Activity>
Transcription, pictures excluded: write out the data below exactly.

Given data>
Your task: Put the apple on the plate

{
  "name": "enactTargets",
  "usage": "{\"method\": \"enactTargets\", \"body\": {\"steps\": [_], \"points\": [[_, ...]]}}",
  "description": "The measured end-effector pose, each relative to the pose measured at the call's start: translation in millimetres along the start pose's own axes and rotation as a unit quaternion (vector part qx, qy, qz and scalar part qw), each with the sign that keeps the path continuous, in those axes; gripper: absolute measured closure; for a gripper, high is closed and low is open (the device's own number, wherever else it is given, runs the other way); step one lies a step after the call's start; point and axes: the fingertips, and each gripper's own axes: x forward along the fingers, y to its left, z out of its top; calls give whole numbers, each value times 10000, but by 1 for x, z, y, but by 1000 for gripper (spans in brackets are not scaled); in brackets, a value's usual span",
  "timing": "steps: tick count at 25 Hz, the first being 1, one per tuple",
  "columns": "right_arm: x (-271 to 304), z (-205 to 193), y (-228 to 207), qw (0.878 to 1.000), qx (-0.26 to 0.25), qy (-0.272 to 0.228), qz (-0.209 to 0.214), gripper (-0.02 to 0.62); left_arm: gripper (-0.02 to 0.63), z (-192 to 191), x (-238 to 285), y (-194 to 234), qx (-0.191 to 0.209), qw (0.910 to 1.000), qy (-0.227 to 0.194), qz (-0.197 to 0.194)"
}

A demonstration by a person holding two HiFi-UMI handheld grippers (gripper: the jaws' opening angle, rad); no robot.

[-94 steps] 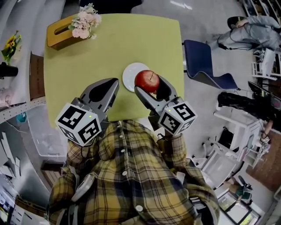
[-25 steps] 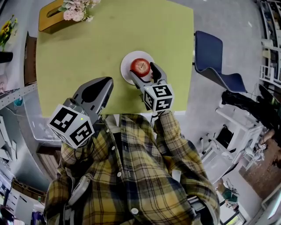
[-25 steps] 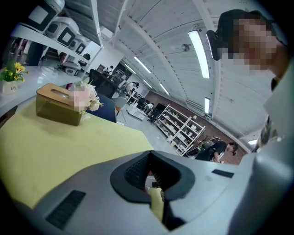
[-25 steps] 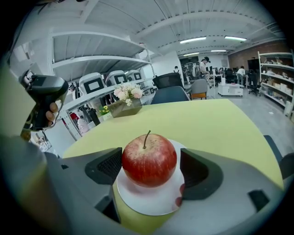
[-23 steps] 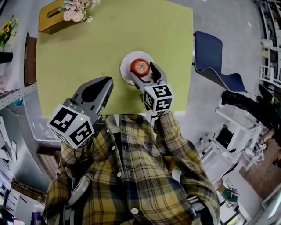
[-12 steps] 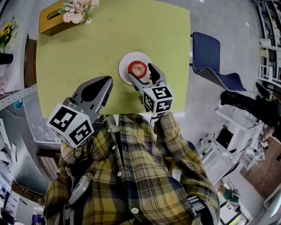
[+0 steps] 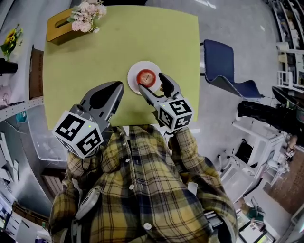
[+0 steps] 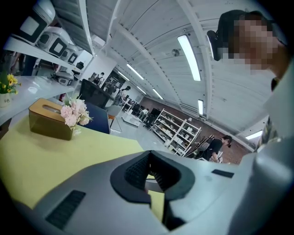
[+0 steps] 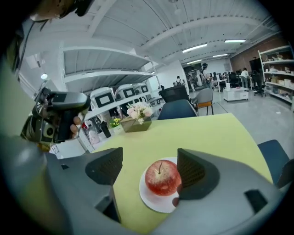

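Red, with its stem up, the apple (image 7: 146, 76) (image 9: 162, 177) sits in the middle of the small white plate (image 7: 133, 84) (image 9: 155, 203) on the yellow-green table (image 7: 95, 57); nothing holds it. The right gripper (image 7: 150, 81) (image 9: 149, 167) has its jaws spread wide. In the right gripper view the left pad stands well clear of the fruit; the right pad is just beside it, and I cannot tell whether it still brushes the skin.

Half a second ago the jaws stood closer about the apple; now they are opened and drawn a little back toward the person, so the release looks made. By that reading the task is all but done; only the retreat of the tool remains, and it should go straight back so that the near pad does not nudge the apple off the plate.

Against the frame from nearly four seconds ago the difference is plain: there the apple was clamped in the right gripper and carried above the near edge of the plate; here it rests on the plate by itself.

The left gripper (image 7: 118, 88) (image 8: 148, 180), its jaws closed together on nothing, hangs over the near left part of the table much as it did then; the wooden tissue box (image 7: 59, 31) with pink flowers (image 7: 88, 10) stands at the far left corner.
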Motion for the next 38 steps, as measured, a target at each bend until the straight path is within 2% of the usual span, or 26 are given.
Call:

Solved problem>
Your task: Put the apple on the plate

{
  "name": "enactTargets",
  "usage": "{\"method\": \"enactTargets\", \"body\": {\"steps\": [_], \"points\": [[_, ...]]}}",
  "description": "The measured end-effector pose, each relative to the pose measured at the call's start: translation in millimetres along the start pose's own axes and rotation as a unit quaternion (vector part qx, qy, qz and scalar part qw), each with the sign that keeps the path continuous, in those axes; gripper: absolute measured closure; for a gripper, high is closed and low is open (the device's own number, wherever else it is given, runs the other way); step one lies a step after the call's start; point and axes: the fingertips, and each gripper's own axes: x forward along the fingers, y to its left, z out of its top; calls give whole numbers, each value times 10000, but by 1 for x, z, y, but by 1000 for gripper (spans in brackets are not scaled); in brackets, a value's usual span",
  "timing": "steps: tick count at 25 Hz, the first being 1, one per tuple",
  "columns": "right_arm: x (-271 to 304), z (-205 to 193), y (-228 to 207), qw (0.878 to 1.000), qx (-0.26 to 0.25), qy (-0.272 to 0.228), qz (-0.209 to 0.214), gripper (-0.02 to 0.62); left_arm: gripper (-0.02 to 0.63), z (-192 to 191), x (-238 to 285), y (-194 to 234), qx (-0.191 to 0.209), qw (0.910 to 1.000), qy (-0.227 to 0.194), qz (-0.197 to 0.194)"
}

A demonstration by a person holding two HiFi-UMI handheld grippers (gripper: the jaws' opening angle, rad); no robot.

[-94 steps] 
[-25 steps] 
[-25 steps] 
[-25 steps] 
[-23 steps] 
[-12 steps] 
[+0 steps] 
[+0 steps] 
[+0 steps] 

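Red, with its stem up, the apple (image 7: 146, 76) (image 9: 162, 177) sits in the middle of the small white plate (image 7: 133, 84) (image 9: 155, 203) on the yellow-green table (image 7: 95, 57); nothing holds it. The right gripper (image 7: 150, 81) (image 9: 149, 167) has its jaws spread wide. In the right gripper view the left pad stands well clear of the fruit; the right pad is just beside it, and I cannot tell whether it still brushes the skin.

Half a second ago the jaws stood closer about the apple; now they are opened and drawn a little back toward the person, so the release looks made. By that reading the task is all but done; only the retreat of the tool remains, and it should go straight back so that the near pad does not nudge the apple off the plate.

Against the frame from nearly four seconds ago the difference is plain: there the apple was clamped in the right gripper and carried above the near edge of the plate; here it rests on the plate by itself.

The left gripper (image 7: 118, 88) (image 8: 148, 180), its jaws closed together on nothing, hangs over the near left part of the table much as it did then; the wooden tissue box (image 7: 59, 31) with pink flowers (image 7: 88, 10) stands at the far left corner.
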Motion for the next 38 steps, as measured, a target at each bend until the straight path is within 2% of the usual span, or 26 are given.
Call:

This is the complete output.